Nusantara has nothing to do with Jakarta, at least not on the blueprints. The President of Indonesia wants to leave as a legacy an ‘eco’ city that works with renewable energy, cutting-edge technology, without traffic problems, designed for its neighbors to get around, above all, on foot or by bicycle. “We want to build a new industry. This is not physically moving the buildings. We want a new work ethic, a new mindset, a new green economy,” Widodo draws. Nearly 300 companies accepted the challenge and applied to carry out the master plan of the future capital that, finally, has been sketched by the local architect Sibarani Sofian with nature as inspiration.

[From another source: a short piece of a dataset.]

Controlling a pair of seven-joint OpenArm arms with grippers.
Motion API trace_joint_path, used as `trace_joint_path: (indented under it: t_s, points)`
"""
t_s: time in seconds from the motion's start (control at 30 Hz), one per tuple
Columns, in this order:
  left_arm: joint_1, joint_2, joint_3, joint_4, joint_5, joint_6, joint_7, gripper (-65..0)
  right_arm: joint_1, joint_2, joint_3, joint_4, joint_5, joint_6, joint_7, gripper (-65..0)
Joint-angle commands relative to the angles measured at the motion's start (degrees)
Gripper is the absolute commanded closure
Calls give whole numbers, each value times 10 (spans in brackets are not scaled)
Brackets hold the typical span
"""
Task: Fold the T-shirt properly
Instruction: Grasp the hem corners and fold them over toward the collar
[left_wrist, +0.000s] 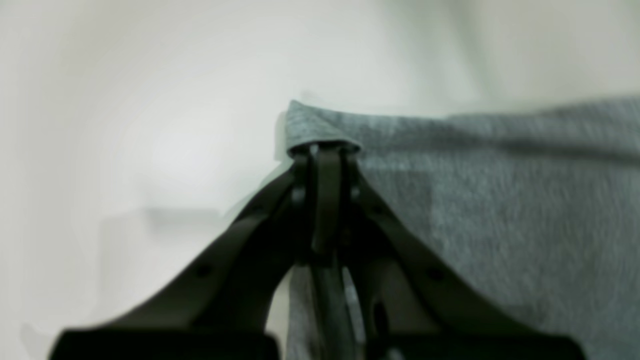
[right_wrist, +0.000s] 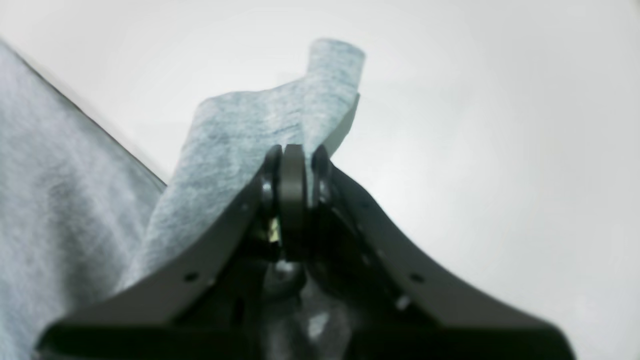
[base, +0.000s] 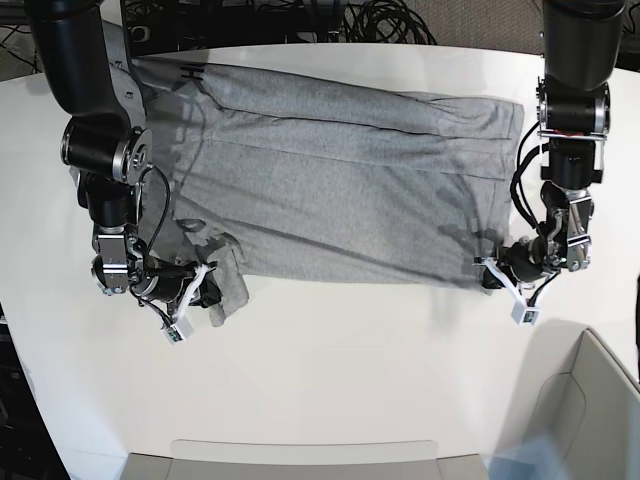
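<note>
- Left hand (left_wrist: 325, 150): black jaws pressed together, pinching a corner of the heather-grey soft cotton T-shirt (left_wrist: 500, 200). In its wrist view a small fold of grey cloth caps the jaw tips; the rest of the cloth runs off toward 3 o'clock, blurred.
- In the base view the left hand (base: 492, 275) sits at the shirt's corner near 4 o'clock, low over the white table (base: 340, 370). Its arm comes down from 1 o'clock.
- Right hand (right_wrist: 295, 152): black jaws pressed together, pinching a bunched flap of the same grey cloth. In its wrist view the flap stands up past the jaw tips toward 12 o'clock with a rolled top edge; more cloth fills the 9 o'clock side.
- In the base view the right hand (base: 208, 290) is at the shirt's edge near 8 o'clock, where the cloth is crumpled into a small heap just beside the jaws. Its arm comes down from 11 o'clock.
- T-shirt (base: 340, 180) lies spread across the far half of the table between the two arms, mostly flat, with long creases running across. It shows plain grey; some black lettering peeks out at the edge near 11 o'clock, too small to read.
- Pale grey bin corner (base: 590, 400) at 5 o'clock, apart from the shirt.
- Black cables (base: 380, 20) beyond the table edge at 12 o'clock.
</note>
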Motion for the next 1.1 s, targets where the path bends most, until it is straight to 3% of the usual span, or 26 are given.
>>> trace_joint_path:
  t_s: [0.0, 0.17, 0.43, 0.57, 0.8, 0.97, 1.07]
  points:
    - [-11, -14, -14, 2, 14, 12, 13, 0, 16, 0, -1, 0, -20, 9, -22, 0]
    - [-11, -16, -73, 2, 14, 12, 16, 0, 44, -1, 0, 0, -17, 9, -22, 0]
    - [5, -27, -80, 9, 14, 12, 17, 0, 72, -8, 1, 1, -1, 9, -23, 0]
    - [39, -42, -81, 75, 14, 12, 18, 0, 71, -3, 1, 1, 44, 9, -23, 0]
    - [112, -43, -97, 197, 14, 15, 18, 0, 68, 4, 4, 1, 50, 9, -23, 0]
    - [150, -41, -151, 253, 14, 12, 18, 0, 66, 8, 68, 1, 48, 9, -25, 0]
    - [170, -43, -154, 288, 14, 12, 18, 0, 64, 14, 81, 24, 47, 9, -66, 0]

Jakarta’s replacement is already taking shape on the island of Borneo, where it will occupy some 2,600 square kilometers under the name of Nusantara, which in old Javanese means archipelago. Dozens of denominations were considered to name the future city, such as Negaya Jaya (which translates as glorious country) or Nusa Karya (creation of the homeland). Every detail of the new capital is pampered to the millimeter, and the Indonesian Executive wants to even launch its candidacy to host the 2036 Olympic Games. And that the city will not be finalized until almost a decade later.

The work to raise Nusantara will take place in five phases and the first inhabitants will arrive in the summer of 2024.

Mast Irham


The capital, which is already known by the initials IKN, will be developed in five phases. The first is expected to be ready in August 2024 with the opening of the official Palace of the Presidency and some government buildings, and the arrival of some 60,000 people to begin to ‘colonize’ its streets. For now, yes, there is not a single residential building standing. Officials have already expressed concern about a possible move to Nusantara and other residents of Jakarta, millions of them, are also unwilling to make a move that will not come cheap. A bad precedent for a city built from scratch whose lighting will cost around 30,000 million euros.